La fraîcheur : ce qu’il faut vraiment comprendre
On lit souvent que la farine fraîchement moulue serait « beaucoup plus riche en vitamines ». Soyons honnêtes : pour le riz blanc, c’est faux. Un grain de riz blanc, c’est essentiellement de l’amidon ; il n’y a quasiment rien à préserver, et la farine de riz blanche se conserve très bien plusieurs mois.
En revanche, pour le riz complet ou demi-complet, l’argument est parfaitement valable, mais pour une autre raison : le son et le germe contiennent des lipides qui rancissent vite une fois le grain broyé. La mouture met ces graisses au contact de l’air et des enzymes du grain (lipases). Résultat : une farine de riz complète du commerce, stockée des mois en rayon, développe très souvent un goût amer, un peu « carton » — que beaucoup de gens attribuent à tort à la farine de riz elle-même. Moudre à la demande, c’est éliminer ce défaut.
Ce qu’il faut savoir avant de se lancer (les limites du blender)
Autant être franche : un blender ne fera jamais exactement la même farine qu’un moulin industriel. Les farines de riz du commerce sont broyées très finement (souvent en dessous de 150 microns, parfois par mouture humide). Au blender, on obtient une poudre plus irrégulière, avec une petite fraction de particules plus grosses. D’où le tamisage, qui n’est pas facultatif.
Trois points à garder en tête :
- La granulométrie. Une farine trop grossière donne une texture sableuse en bouche, très perceptible dans les gâteaux moelleux et les crèmes. Le tamis règle 90 % du problème.
- La chaleur. Un blender qui tourne longtemps à pleine puissance chauffe la farine. Au-delà d’un certain point, cela endommage l’amidon : la farine absorbe alors davantage d’eau et les pâtisseries deviennent plus denses, parfois gommeuses. Travaillez par petites quantités et laissez le bol refroidir entre deux fournées.
- Votre appareil. Le riz est dur. Il émousse les lames et opacifie les bols en plastique. Certains fabricants excluent d’ailleurs la mouture à sec de leur garantie : vérifiez votre notice avant d’y aller franchement.

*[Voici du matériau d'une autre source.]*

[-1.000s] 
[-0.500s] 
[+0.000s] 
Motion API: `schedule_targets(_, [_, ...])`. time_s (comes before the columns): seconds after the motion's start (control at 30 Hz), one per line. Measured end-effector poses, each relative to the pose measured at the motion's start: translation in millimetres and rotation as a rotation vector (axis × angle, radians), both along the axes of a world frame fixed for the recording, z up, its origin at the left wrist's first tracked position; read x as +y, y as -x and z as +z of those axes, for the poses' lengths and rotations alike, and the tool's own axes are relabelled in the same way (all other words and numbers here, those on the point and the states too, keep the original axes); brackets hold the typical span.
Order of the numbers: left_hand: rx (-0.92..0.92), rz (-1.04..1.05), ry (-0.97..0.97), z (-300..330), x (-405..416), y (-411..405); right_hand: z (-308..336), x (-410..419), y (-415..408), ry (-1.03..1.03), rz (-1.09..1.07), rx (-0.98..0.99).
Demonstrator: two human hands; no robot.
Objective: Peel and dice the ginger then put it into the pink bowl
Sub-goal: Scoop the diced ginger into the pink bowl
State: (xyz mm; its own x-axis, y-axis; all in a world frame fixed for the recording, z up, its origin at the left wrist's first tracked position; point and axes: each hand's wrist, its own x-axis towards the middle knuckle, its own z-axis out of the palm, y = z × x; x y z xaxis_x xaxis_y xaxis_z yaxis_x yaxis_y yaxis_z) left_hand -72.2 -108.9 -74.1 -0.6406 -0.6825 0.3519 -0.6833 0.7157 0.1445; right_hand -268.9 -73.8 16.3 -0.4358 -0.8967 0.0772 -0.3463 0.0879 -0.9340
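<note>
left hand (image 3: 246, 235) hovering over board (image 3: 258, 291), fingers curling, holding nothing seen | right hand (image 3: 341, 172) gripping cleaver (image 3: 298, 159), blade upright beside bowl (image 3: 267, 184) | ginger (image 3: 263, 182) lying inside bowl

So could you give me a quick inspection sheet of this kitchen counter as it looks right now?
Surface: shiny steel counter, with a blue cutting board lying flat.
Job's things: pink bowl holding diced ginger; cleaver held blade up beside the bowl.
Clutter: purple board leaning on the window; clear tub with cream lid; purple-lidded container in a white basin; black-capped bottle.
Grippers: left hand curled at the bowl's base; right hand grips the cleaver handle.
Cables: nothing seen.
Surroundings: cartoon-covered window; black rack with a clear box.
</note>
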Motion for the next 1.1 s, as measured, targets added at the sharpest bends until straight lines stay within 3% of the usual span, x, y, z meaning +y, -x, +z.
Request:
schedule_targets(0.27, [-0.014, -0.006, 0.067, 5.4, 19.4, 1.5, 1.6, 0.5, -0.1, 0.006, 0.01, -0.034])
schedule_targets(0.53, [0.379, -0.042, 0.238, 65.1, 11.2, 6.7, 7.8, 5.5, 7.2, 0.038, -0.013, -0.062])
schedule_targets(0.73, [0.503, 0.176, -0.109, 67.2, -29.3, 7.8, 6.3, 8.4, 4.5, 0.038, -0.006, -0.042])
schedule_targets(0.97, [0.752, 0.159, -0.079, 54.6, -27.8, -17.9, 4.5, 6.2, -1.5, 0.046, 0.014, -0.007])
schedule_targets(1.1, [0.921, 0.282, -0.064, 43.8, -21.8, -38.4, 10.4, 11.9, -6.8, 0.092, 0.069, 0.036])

Quel appareil pour moudre du riz ?
| Appareil | Résultat | Pour qui ? |
|---|---|---|
| Blender puissant (≥ 1000 W) | Très bonne farine après tamisage | La solution de la plupart des gens. C’est celle que je détaille ici. |
| Moulin à café / moulin à épices | Excellent, souvent le plus fin | Petites quantités (30 à 80 g par passage). Idéal pour dépanner. |
| Moulin à céréales domestique | Le nec plus ultra, farine régulière, pas de tamisage | Ceux qui moulent leurs farines toutes les semaines. Investissement. |
| Robot pâtissier / mixeur à bol | Décevant, farine grossière | À éviter : les lames tournent trop lentement. |
Tous les riz ne se valent pas
Vous pouvez moudre à peu près tous les riz : blanc, demi-complet, complet, rond ou long. Deux nuances tout de même, que je préfère préciser :
- Riz long vs riz rond : le riz long (basmati, thaï) est plus riche en amylose, le riz rond en amylopectine. Sur la plupart des recettes courantes, la différence reste discrète. Elle devient visible sur les pains et les pâtes à tarte : le riz long donne une mie un peu plus sèche et friable, le riz rond une texture plus moelleuse et collante.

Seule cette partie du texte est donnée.